Supportive and Palliative Care
During the comprehensive control stages of cancer, there is more room for supportive and palliative care than other services. Many patients, despite spending much on treatment do not recover completely due to mental and psychological problems, or after the progression of the disease and the discontinuation of treatment, go through the end-of-life stages without receiving supportive care, with great pain and suffering, facing the limited capacity of the public hospitals and significant costs of the private hospitals, and lack of home care, and therefore experience the most complex emotional, social, livelihood, mental and psychological conditions.
Palliative care refers to care that, from the time of diagnosis, leads to a reduction in the patient’s physical and mental suffering, and the complications of the treatment, with the aim of improving the quality of life with the help of the patient and his family, and to increase the satisfaction of patients and their families. This care integrates fully with the treatment process and, through coordination between the specialists and the care team, provides multidisciplinary services in the management and control of physical illnesses such as pain, nausea and vomiting, respiratory problems, appetite loss, intestinal and bladder problems, constipation, wounds, as well as trying to solve emotional, mental, cultural, social, spiritual, occupational, and family problems of the patient’s. Simultaneous attention to the education, counseling, support, and care of the patient’s family to manage the optimal process of the disease is a hallmark of these services, which prevents the patient and his/ her family from causing serious psychological, social and economic harm.

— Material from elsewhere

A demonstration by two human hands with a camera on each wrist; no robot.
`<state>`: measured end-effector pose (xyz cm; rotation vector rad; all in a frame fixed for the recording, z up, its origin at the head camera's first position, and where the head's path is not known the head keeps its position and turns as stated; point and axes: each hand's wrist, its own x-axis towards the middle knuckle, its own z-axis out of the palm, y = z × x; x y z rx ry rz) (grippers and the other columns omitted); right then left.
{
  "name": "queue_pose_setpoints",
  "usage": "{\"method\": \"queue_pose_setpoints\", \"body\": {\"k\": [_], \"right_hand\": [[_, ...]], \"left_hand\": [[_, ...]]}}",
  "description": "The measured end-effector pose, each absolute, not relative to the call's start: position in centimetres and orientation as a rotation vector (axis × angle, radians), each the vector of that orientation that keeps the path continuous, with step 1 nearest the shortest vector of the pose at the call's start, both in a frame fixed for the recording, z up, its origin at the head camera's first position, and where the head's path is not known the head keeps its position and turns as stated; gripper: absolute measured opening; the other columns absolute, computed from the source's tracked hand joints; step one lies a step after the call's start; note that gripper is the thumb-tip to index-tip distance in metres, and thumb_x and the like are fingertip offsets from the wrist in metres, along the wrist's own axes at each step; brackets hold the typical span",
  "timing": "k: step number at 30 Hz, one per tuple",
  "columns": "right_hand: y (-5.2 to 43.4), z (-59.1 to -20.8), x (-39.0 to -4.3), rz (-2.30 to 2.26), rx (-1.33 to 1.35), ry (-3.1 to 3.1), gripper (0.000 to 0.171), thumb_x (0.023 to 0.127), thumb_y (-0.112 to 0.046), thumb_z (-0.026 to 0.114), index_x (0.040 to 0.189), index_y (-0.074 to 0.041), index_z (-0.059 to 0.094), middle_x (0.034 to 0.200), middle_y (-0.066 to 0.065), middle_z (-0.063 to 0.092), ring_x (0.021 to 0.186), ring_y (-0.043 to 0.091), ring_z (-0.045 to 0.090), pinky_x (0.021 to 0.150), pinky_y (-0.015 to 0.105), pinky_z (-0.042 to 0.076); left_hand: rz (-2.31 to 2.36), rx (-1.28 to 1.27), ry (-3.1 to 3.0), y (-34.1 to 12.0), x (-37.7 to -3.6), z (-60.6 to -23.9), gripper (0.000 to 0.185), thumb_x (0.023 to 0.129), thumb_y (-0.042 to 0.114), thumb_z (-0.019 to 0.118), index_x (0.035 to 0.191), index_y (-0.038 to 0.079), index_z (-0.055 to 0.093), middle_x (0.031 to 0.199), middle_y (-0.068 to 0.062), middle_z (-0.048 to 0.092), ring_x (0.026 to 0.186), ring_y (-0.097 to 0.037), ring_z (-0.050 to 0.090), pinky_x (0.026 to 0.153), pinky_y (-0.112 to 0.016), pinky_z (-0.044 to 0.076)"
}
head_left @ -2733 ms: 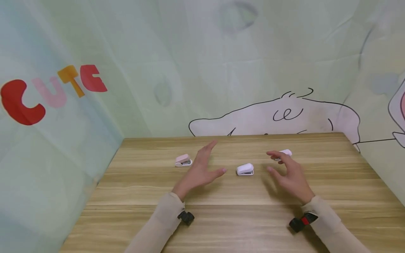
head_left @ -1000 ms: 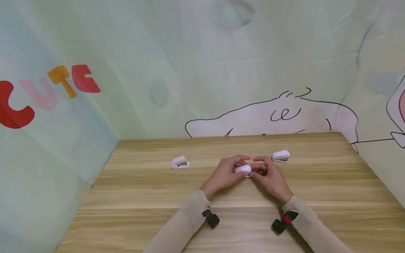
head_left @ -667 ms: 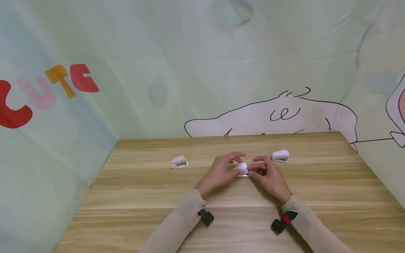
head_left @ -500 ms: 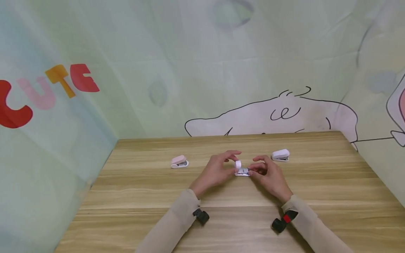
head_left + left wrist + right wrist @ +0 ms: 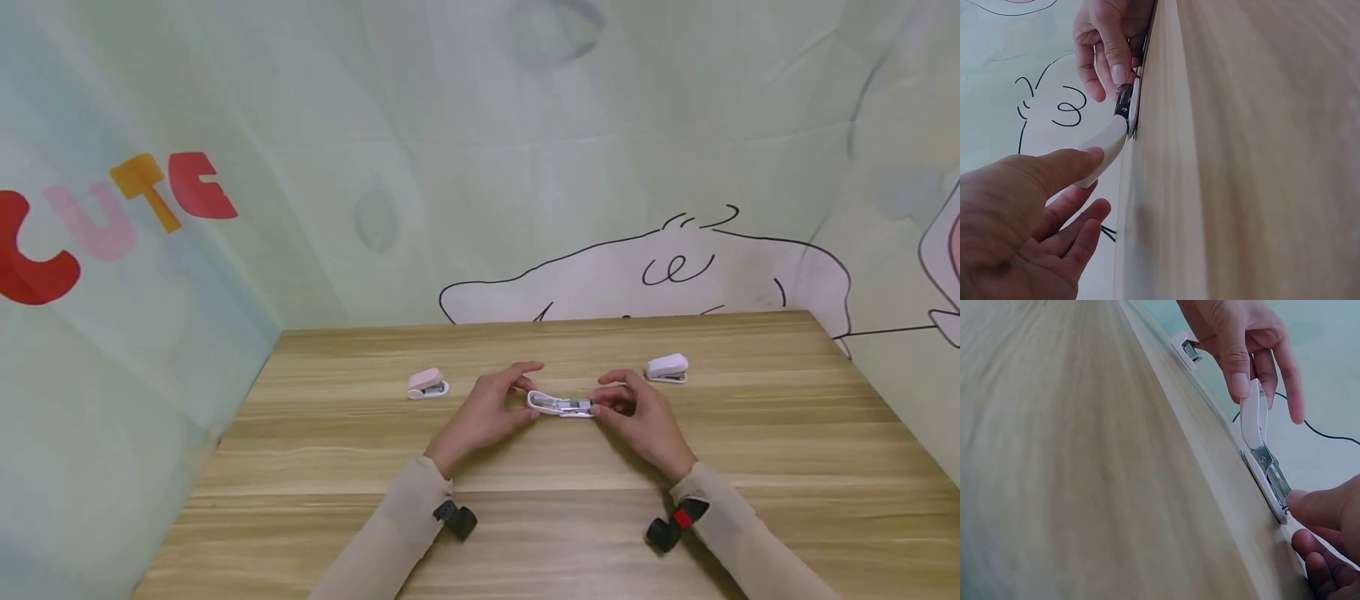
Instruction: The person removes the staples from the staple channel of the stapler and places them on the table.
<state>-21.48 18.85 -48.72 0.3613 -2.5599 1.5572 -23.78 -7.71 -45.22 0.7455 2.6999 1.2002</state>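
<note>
Opened stapler: white shell, silver metal inner track. Second stapler: white. Third stapler: pale pink. Desk: light wood grain. Sleeves: beige. Backdrop: pale green, red-orange-pink lettering.

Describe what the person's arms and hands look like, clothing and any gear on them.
Both arms wear long, close-fitting beige sleeves that end at the wrists. The left hand and right hand are bare: no gloves, rings or watch show. A small black device sits under the left wrist; a similar black device with a red patch sits under the right wrist. No cables are visible.
</note>
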Motion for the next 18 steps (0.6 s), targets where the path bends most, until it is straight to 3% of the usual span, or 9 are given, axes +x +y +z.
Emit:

PALLIATIVE CARE IMPORTANCE
In supportive and palliative care, one of the most important goals is to reduce pain and illness in the patient. The pain might be physical, mental, or even spiritual. For The Care Team, there is no different between a painful body, mind or thought. The members of The Care Team, relying on a variety of specializations, are trying to eliminate any kind of annoyance of the patient and his relatives.
The importance of supportive and palliative care from a human rights perspective
The World Health Organization (WHO) believes that supportive and palliative care should be a priority in public health and disease management. Countries should ensure, with their available resources, that they take all the steps necessary to implement this plan, with a proper policy and a comprehensive plan for the implementation of these services. As part of this commitment, countries must take steps to protect people from unnecessary health-related pain and failing to prioritize the development of palliative medicine services among health care providers will be a violation of human rights.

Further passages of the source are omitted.